When approached by our undercover reporter, he emphasised his lineage. “[I am] White, Caucasian, Ethnic group,” he wrote in a message. “Anglo-Saxon English, full-pedigree, goes back 1,500 years to when the English formed . . . I knew my grandparents who were born pre-1910 and they told me about their parents. Before this time, there had been very little interchange between nations, its people. I would be English heritage.”
As well as his affiliation with what has been called a neo-Nazi group, his age — 65 — would prevent Jones from being a donor.
“I’m in no far-right political group, though liberals and our present government would call us such names,” said Jones when approached by The Sunday Times. “The German government used the swastika as a good luck symbol as the Romans did 2,000 years ago. It has been used by other cultures. If the New British Union has used it, it was not to be used as an alliance with Nazism.” He emphasises the group stands for fascism rather than Nazism.
There is “no link” between his politics and sperm donation, Jones said. He only donates via AI for safety reasons. “I don’t do it for sex or money.”
Donor’s false claims
Robert Albon is from Martinsburg, West Virginia, where he trained and worked as a translator. Today, however, he lives in the UK and uses the name “Joe Donor”.
At 51, Albon is also too old to give sperm at a regulated clinic, but this has not stopped him fathering, according to his count, more than 160 children, 50 per cent of whom were via “natural insemination” — sex. He has been on “tours” of Australia, Argentina and the UK, impregnating women, and claims to be the “only donor with simultaneous pregnancies on three continents”. He wants 2,500 offspring before he dies.
There is an arrest warrant issued for Albon in Wisconsin, for six counts of not paying child support so he would be arrested if he returns to the US. “I plan to appeal the case. I am innocent,” Albon said. He was recently in a relationship with Ellie Ellison, 29, from Norwich, who was one of his “recipients”.
Albon has a persuasive sales technique. Online, he is fearful of regulated clinics and encourages others to be, too. “Sperm bank just takes your money,” he said in one video on Facebook. “Their [donor] profiles are all made up, baby. Don’t piss off a sperm bank doctor. You will get wrong [sic] sperm. Or he’ll impregnate you himself, baby.”

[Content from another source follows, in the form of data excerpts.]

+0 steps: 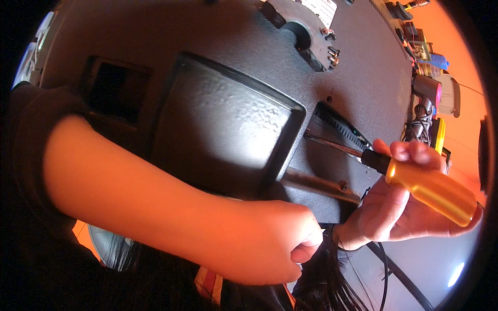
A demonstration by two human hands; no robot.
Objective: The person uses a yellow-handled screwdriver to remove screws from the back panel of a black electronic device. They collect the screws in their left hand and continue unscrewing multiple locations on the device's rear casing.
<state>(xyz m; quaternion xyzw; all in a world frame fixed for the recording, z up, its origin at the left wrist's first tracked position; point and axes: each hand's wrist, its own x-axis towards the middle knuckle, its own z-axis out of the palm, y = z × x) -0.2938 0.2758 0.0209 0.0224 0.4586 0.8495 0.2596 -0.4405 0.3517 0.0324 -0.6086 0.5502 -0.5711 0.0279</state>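
Note:
A wide black casing [233, 78] with a raised rectangular part lies in front of me; it looks like the back of a monitor or television. On the right, my right hand [399, 202] holds a screwdriver [436, 192] with an amber handle, thumb and fingers about it. Its metal shaft points left, the tip at or just above the casing beside a slotted vent [340, 124]; I cannot tell whether it touches a screw. My left forearm crosses the casing's near side. My left hand [290, 238] is curled into a fist near the bottom middle; whatever is inside it is hidden.
At the far side, several loose screws [332, 54] sit on a dark notched bracket [295, 26]. Along the right edge are a grey-and-pink tool [428, 90], a coiled dark cable [420, 124] and a blue item [440, 61]. Long dark hair [337, 274] hangs at the bottom.

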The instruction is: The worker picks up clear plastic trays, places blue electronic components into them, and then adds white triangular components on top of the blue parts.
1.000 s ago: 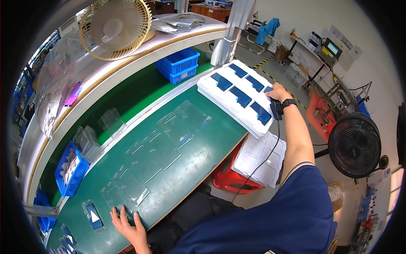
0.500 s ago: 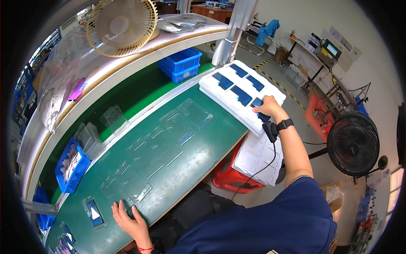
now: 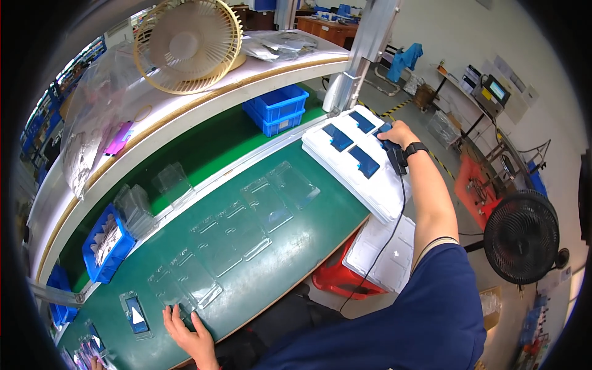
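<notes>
A wide fisheye view is given from head height above the near side of the green counter (image 3: pixel 308 231), faced downward and across it. The counter is seen from nearby (its straight edges are bowed by the lens), while the shelf (image 3: pixel 296 69) beyond it is also taken in.

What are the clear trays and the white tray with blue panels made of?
The clear trays look like thin, glossy plastic: the green table shows through and edges glint. The white tray seems plastic, maybe foam: its surface looks smooth, rather dull.
</notes>
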The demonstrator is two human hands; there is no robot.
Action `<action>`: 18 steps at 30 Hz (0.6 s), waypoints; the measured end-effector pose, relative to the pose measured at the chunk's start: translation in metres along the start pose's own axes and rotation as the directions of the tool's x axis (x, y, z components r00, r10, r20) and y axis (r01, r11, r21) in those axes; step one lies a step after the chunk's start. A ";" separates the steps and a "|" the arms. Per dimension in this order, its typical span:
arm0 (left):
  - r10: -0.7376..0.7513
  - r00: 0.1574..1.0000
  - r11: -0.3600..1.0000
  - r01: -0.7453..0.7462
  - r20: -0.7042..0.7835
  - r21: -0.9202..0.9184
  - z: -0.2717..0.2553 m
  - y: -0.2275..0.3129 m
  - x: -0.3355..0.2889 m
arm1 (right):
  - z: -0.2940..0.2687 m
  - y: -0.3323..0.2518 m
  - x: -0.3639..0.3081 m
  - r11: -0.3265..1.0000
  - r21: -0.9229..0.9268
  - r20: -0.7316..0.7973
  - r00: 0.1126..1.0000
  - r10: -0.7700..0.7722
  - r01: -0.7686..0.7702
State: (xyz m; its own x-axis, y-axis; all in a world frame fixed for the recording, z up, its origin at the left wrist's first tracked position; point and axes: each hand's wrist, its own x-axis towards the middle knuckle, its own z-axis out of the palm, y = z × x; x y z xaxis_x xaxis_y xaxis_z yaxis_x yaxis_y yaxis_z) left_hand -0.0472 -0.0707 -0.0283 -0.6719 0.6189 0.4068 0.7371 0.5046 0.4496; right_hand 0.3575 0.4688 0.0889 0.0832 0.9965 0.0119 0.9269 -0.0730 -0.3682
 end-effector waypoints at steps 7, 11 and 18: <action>-0.029 0.999 1.000 0.029 -0.025 0.003 0.001 0.005 0.000 | 0.000 -0.017 0.003 0.984 -0.179 0.157 0.988 0.004 0.024; -0.020 0.999 1.000 0.019 -0.032 -0.013 0.001 0.004 0.000 | 0.004 -0.025 -0.011 0.976 -0.219 -0.145 0.989 -0.019 -0.013; 0.014 0.999 1.000 -0.014 -0.029 0.012 0.001 0.004 0.000 | 0.029 -0.047 -0.061 0.951 -0.101 0.216 0.939 -0.267 0.293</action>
State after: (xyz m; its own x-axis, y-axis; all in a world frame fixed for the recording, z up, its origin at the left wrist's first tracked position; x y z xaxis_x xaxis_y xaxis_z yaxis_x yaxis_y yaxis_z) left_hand -0.0445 -0.0677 -0.0275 -0.6634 0.6080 0.4361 0.7469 0.5033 0.4346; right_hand 0.2982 0.4123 0.0782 -0.2485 0.9643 -0.0916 0.9424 0.2189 -0.2530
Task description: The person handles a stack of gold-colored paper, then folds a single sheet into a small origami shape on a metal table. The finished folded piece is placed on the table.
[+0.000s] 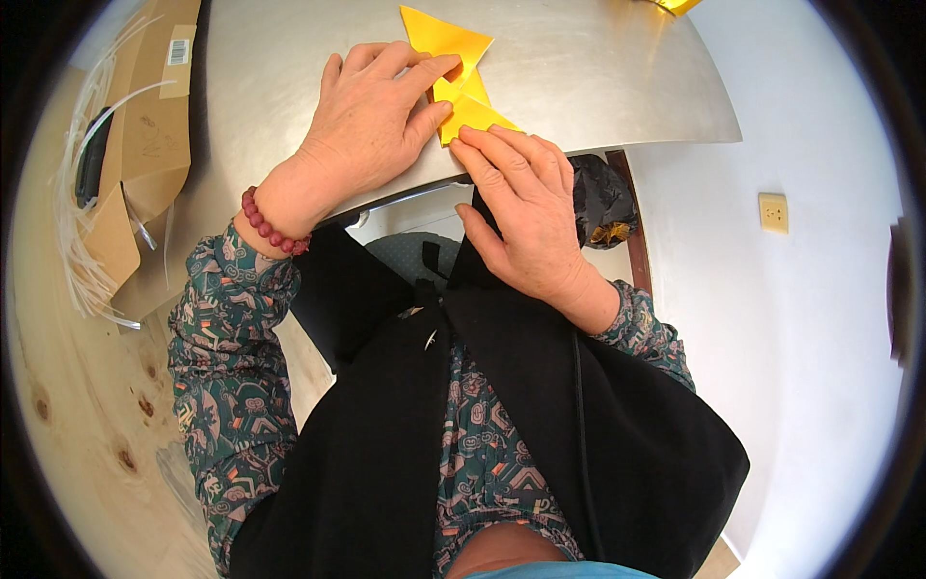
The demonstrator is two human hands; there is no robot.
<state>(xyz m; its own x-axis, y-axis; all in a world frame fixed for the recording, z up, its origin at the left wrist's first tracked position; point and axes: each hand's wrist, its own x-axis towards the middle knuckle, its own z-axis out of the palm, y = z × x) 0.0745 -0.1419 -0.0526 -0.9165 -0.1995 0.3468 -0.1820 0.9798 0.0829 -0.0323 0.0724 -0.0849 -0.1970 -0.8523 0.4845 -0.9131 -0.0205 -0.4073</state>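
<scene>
A folded sheet of yellow paper [453, 41] with pointed corners lies on the metal table near its front edge. My left hand [362, 121] rests over its left side, index finger and thumb holding the paper down and the other fingers curled on the tabletop. My right hand [526, 198] reaches up from the right, its fingers stretched out together with their tips on the paper's near edge. The right thumb stands apart and touches nothing. Some of the folds are hidden under the fingers.
The grey metal table [617, 77] has a curved front edge. To the left stands an opened cardboard box [159, 125] with white plastic strips [82, 241]. A black plastic bag [603, 198] hangs below the table at right. Another yellow piece [675, 5] shows at the far edge.
</scene>
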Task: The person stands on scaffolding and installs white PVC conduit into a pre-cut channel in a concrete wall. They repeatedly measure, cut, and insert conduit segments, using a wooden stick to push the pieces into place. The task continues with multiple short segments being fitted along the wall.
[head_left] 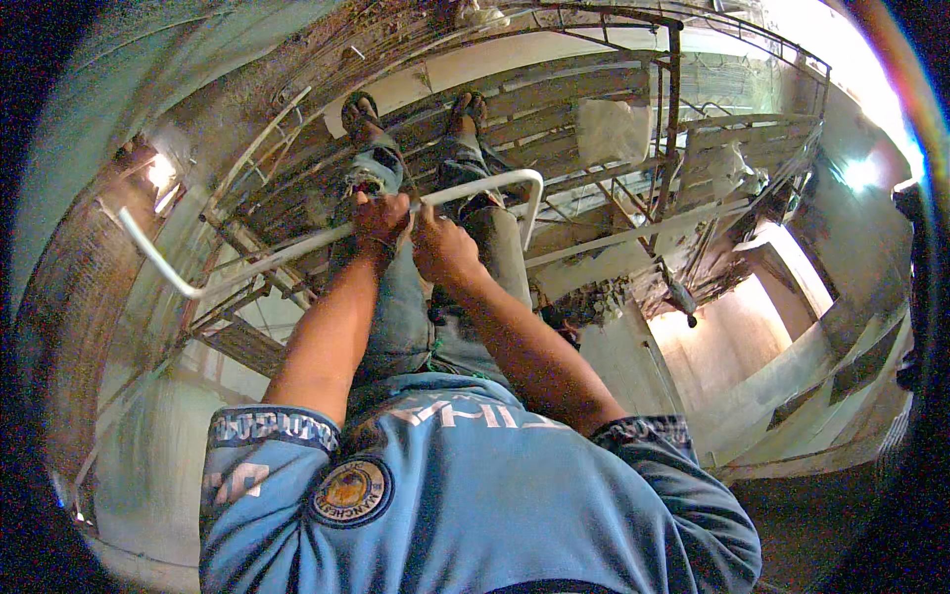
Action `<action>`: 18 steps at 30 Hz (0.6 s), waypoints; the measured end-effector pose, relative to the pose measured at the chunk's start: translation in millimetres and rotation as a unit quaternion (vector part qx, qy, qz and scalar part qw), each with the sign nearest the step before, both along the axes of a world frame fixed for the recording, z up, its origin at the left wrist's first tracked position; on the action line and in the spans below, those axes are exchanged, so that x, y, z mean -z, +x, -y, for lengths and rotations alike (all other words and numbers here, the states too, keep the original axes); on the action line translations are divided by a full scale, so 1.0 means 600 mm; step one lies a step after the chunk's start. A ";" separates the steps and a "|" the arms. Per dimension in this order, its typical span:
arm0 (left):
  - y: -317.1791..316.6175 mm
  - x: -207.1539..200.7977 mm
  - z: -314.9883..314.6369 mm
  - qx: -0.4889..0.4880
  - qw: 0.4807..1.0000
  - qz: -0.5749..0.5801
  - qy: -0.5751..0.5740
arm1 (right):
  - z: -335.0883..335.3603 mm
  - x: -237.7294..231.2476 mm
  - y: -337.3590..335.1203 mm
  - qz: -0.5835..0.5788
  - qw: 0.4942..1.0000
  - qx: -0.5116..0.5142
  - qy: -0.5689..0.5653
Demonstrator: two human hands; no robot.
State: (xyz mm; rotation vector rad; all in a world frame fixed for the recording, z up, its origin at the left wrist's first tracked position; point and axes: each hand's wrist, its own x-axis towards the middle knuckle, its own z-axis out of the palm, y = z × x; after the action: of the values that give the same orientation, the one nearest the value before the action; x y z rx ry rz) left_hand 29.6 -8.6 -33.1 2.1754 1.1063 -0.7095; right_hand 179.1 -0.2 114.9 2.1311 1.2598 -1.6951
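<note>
A thin white pipe (277, 260), bent at an angle near both ends, lies slantwise across my legs at lap height. Its left end sticks up and outward; the right end turns back toward me. My left hand (383, 224) is wrapped round its middle. Close beside it my right hand (447, 247) is closed against the pipe, fingers pressed together. A thin dark strand shows between the hands, too small to name. What the right fingers pinch is hidden.
I stand on a scaffold deck of worn planks (534, 109) high above the floor. A pale plastic sheet or bag (614, 132) lies on the boards. Rusty metal scaffold frames (673, 99) rise at the right, and a ladder-like frame (259, 148) stands at the left. Bare walls surround it.
</note>
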 end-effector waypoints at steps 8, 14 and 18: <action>0.015 -0.015 -0.012 -0.010 0.998 -0.030 -0.056 | 0.028 -0.013 0.000 0.014 0.995 -0.023 -0.093; 0.020 -0.005 -0.008 0.005 0.992 -0.080 -0.099 | 0.038 -0.053 0.009 -0.011 0.993 -0.020 -0.113; 0.025 0.006 -0.004 -0.045 0.995 -0.068 -0.065 | 0.093 -0.061 0.010 0.010 0.990 -0.026 -0.138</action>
State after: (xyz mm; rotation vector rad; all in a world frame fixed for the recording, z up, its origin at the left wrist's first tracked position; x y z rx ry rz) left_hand 44.8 -6.1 -37.0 1.9793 1.1853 -0.8756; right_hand 185.3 -56.0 151.3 1.9336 0.9986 -1.7087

In his books and online, he suggests that “men with high fertility rates are often more interested in sex”; that “fresh semen” is more effective than when professionally frozen; and that certain sexual positions increase the chance of pregnancy. Allan Pacey, professor of andrology at the University of Sheffield, who specialises in fertility treatment , said all the claims were untrue.
Pinned down and raped
Albon is a vocal proponent of “natural insemination”, and “partial insemination” or “partial intercourse”, when there is penetration at the final moment. His self-published book, True Stories of Pregnancy by PI can be bought on Amazon.
The book describes PI as “shortened or rapid intercourse” and claims that it is more effective than “artificial insemination”. “AI is by definition unnatural,” he wrote, “and not the way humans were designed to procreate.”
Pacey said this was unproven: “That is used as a ruse to have sex.” Albon denies this.
Though there have been no known formal reports of these three donors assaulting women, the lines are blurred between sex and “insemination”. One woman who spoke on the condition of anonymity said she met a sperm donor on a Facebook group who persuaded her “partial insemination” was the most effective method and said it was “well-suited” to lesbians, who did not want to have “full sex” with a man. They met in a hotel room and her partner waited outside.
“He pinned me on the bed and raped me,” she said. “I couldn’t push him off. He went on for 30 minutes and I couldn’t shout for help, I was frozen in fear. When he finished he kissed me on the head and left.” She felt too scared to go to police. Instead, the couple are focusing on saving for fertility treatment at a registered clinic.
“This form of predatory behaviour towards vulnerable women is concerning,” said a representative from the National Police Chiefs’ Council. “If you ever feel pressured into sex or you have not consented to sex this should be reported to the police as this is rape.”
SJ, 34, and her girlfriend do not have enough money for fertility treatment at a licensed clinic. “The process of finding a donor on Facebook has not been the best,” she said. “We have had a lot of men try to scam us out of money, most donors are not genuine. One had the snip and led me on for nearly a year [giving his sperm] and making out that I was the problem.”
A number of women have posted on Facebook groups about catching diseases. “A donor dishonestly told me he didn’t have anything and tricked me into believing him at the time by providing negative STI results that weren’t his,” wrote one woman.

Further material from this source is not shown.